WHAT IS EXPECTED: Reproduce all the data, character for character.

GIVEN INFORMATION:
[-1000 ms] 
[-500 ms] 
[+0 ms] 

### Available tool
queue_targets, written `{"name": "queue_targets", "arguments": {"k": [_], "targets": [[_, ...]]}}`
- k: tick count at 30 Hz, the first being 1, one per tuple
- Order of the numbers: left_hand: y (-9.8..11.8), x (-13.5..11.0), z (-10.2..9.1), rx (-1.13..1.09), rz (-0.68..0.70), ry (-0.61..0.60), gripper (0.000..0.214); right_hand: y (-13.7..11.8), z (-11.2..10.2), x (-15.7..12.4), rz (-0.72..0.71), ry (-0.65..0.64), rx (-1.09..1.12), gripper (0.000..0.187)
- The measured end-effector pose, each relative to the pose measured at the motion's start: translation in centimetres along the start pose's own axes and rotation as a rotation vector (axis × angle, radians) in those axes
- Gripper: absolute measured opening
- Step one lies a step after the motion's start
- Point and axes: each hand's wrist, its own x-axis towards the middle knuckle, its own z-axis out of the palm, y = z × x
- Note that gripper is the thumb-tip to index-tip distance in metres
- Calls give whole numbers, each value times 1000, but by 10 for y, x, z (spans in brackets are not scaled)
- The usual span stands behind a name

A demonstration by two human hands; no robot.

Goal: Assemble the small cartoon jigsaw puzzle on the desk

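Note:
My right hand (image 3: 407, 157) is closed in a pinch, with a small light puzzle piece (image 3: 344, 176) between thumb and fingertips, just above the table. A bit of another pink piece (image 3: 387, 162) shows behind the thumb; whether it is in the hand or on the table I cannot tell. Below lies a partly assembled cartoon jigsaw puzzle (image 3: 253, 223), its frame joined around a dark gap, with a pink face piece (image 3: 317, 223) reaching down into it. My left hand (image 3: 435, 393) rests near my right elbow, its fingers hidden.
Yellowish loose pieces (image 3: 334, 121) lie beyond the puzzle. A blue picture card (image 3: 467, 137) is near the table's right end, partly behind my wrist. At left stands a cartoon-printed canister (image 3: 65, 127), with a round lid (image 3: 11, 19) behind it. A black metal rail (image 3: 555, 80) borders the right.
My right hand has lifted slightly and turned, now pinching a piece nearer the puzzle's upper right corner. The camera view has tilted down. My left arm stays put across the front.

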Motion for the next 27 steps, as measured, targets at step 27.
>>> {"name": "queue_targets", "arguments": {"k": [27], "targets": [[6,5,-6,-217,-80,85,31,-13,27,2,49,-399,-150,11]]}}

REPLY:
[-1000 ms] 
[-500 ms] 
[+0 ms] 

### Available tool
queue_targets, written `{"name": "queue_targets", "arguments": {"k": [_], "targets": [[_, ...]]}}`
- k: tick count at 30 Hz, the first being 1, one per tuple
- Order of the numbers: left_hand: y (-9.8..11.8), x (-13.5..11.0), z (-10.2..9.1), rx (-1.13..1.09), rz (-0.68..0.70), ry (-0.61..0.60), gripper (0.000..0.214); right_hand: y (-13.7..11.8), z (-11.2..10.2), x (-15.7..12.4), rz (-0.72..0.71), ry (-0.65..0.64), rx (-1.09..1.12), gripper (0.000..0.187)
- The measured end-effector pose, each relative to the pose measured at the motion's start: translation in centimetres along the start pose's own axes and rotation as a rotation vector (axis × angle, radians) in those axes
- Gripper: absolute measured opening
- Step one lies a step after the motion's start
- Point and axes: each hand's wrist, its own x-axis towards the middle knuckle, its own z-axis out of the palm, y = z × x
- Note that gripper is the thumb-tip to index-tip distance in metres
- Calls give whole numbers, each value times 1000, but by 10 for y, x, z (spans in brackets are not scaled)
- The usual span stands behind a name

A demonstration by two human hands; no robot.

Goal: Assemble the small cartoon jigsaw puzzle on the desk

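Note:
My right hand (image 3: 407, 157) is closed in a pinch, with a small light puzzle piece (image 3: 344, 176) between thumb and fingertips, just above the table. A bit of another pink piece (image 3: 387, 162) shows behind the thumb; whether it is in the hand or on the table I cannot tell. Below lies a partly assembled cartoon jigsaw puzzle (image 3: 253, 223), its frame joined around a dark gap, with a pink face piece (image 3: 317, 223) reaching down into it. My left hand (image 3: 435, 393) rests near my right elbow, its fingers hidden.
Yellowish loose pieces (image 3: 334, 121) lie beyond the puzzle. A blue picture card (image 3: 467, 137) is near the table's right end, partly behind my wrist. At left stands a cartoon-printed canister (image 3: 65, 127), with a round lid (image 3: 11, 19) behind it. A black metal rail (image 3: 555, 80) borders the right.
My right hand has lifted slightly and turned, now pinching a piece nearer the puzzle's upper right corner. The camera view has tilted down. My left arm stays put across the front.
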
Motion for the next 27 steps, as measured, targets at step 27.
>>> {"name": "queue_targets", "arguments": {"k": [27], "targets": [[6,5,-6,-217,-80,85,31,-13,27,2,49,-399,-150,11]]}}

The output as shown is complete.